#000696 – 25 de Julho de 2021
Backxwash faz-me tremer. Atinge-me a aspereza das palavras, vulneráveis e violentas. Prende-me o olhar aquela presença em palco, rodeada de fumo e uma simplicidade de filme de terror a preto e branco antigo. Aquilo que nos vídeos de ContraPoints é sarcasmo e subtileza, na música de Backxwash é punk e murro no estômago. Estas mulheres vivem na pele o que Beauvoir nos lembrou, “On ne naît pas femme : on le devient”. O processo por que passa uma mulher transgénero tem tudo para estar próximo das lutas feministas. Fico triste, assustado mesmo, com a animosidade que nasceu nos EUA entre diferentes grupos ativistas que só perdem em se esquecer que a sua luta é a mesma. Sendo homem, ou nem sabendo o que é isso de ser homem ou como me torno homem, vejo de fora, confuso, perco coordenadas e tento lembrar-me ainda que as causas são comuns, todas as causas humanas de emancipação são por natureza comuns a todos os humanos. “Injustice anywhere is a threat to justice everywhere. We are caught in an inescapable network of mutuality.”, nas palavras de Luther King.
Começam a aproximar-se eleições em Portugal e fico ansioso. Até aqui começou a política a ficar infetada desta separação artificial entre o credo da política de identidade e tudo o resto. Este muro é muito perigoso porque alinha os agressores com as vítimas (a extrema direita, sobretudo a aceleracionista, também é identitária e quer que tudo seja definido em termos de raça e nação) e afasta aliados naturais. Nos EUA alguns liberais juntaram-se a conservadores, numa tépida “alternativa” ao discurso vigente. Basicamente, puxaram o centro político ainda mais para a direita e usaram a capacidade que o capitalismo tem de mercantilizar as próprias aspirações políticas das pessoas. Simplificam, dizendo que o que se passa é “um extremar de posições”, e com isso parecem sugerir que o debate político deve ser uma conversa amena, em que só falamos dos pontos em comum. Isto é também um sintoma da degradação da nossa intuição democrática. A dissidência caminha para uma quase-criminalização e simples diferenças de opinião são vistas como ataques pessoais. É má a forma como os grupos identitários fazem disto arma, mas também não é boa a ideia dos liberais americanos de evitar ideias que ponham em causa o consenso.

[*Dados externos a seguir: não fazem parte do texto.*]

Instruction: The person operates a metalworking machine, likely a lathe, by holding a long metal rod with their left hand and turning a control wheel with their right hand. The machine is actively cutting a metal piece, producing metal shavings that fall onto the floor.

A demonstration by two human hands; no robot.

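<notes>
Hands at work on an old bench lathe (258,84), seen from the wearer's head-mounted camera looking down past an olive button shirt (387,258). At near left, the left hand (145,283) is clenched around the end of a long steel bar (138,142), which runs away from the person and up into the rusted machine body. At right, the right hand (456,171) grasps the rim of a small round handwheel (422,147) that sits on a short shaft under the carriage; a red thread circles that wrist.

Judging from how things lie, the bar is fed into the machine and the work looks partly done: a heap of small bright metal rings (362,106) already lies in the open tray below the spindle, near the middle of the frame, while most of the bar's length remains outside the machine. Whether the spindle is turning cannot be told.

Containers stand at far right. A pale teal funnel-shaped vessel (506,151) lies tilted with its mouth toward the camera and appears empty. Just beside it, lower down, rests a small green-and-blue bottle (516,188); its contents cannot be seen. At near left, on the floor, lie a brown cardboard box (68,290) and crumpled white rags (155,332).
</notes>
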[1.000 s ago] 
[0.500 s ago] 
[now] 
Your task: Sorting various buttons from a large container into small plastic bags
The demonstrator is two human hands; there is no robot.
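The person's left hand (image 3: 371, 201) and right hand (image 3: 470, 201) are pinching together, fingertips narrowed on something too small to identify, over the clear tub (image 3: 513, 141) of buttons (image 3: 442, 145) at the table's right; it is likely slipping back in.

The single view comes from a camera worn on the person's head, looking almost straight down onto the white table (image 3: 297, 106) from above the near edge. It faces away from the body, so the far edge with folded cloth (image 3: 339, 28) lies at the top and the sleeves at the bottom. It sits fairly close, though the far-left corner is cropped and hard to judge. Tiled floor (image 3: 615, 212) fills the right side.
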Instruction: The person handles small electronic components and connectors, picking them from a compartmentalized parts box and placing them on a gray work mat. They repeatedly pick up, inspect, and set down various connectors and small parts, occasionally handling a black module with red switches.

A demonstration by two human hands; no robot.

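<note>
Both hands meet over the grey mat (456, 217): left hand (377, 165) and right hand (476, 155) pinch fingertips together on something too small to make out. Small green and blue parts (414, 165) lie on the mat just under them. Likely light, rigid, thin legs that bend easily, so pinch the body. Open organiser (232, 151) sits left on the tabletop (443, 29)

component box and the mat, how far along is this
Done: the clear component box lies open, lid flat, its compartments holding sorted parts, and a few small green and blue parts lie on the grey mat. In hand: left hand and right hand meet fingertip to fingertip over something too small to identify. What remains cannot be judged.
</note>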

A expressão Free Speech é muito feliz, mais do que Freedom of Expression. É disso que precisamos: de, em conversa, em debate formal ou discussão informal, em espaço público podermos ter um discurso livre. A ideia que a liberdade é sobretudo a liberdade de expressarmos quem somos, que identidade e emoções nos definem é limitada e não tem grande alcance político. Como alguém disse, um bom teste a fazer a um regime democrático é que este permita ser posto em causa. Sabemos, por exemplo, que estamos na presença de um regime ditatorial quando os cidadãos não têm forma de depor o governo pacificamente (com eleições, por exemplo). Isto faz parte uma ideia mais ampla, que a ciência já defende há mais tempo. Precisamos deste talento precioso e que sempre esteve debaixo de ameaça: a capacidade de argumentar contra uma ideia e de esta estar sujeita a caducar. Liberdade, entre outras coisas, é termos sempre a possibilidade de nos defendermos, pacificamente, com a inteligência de que formos capazes. De usarmos, como no título do livro de Suzette Haden Elgin, “The Gentle Art of Verbal Self-Defense”.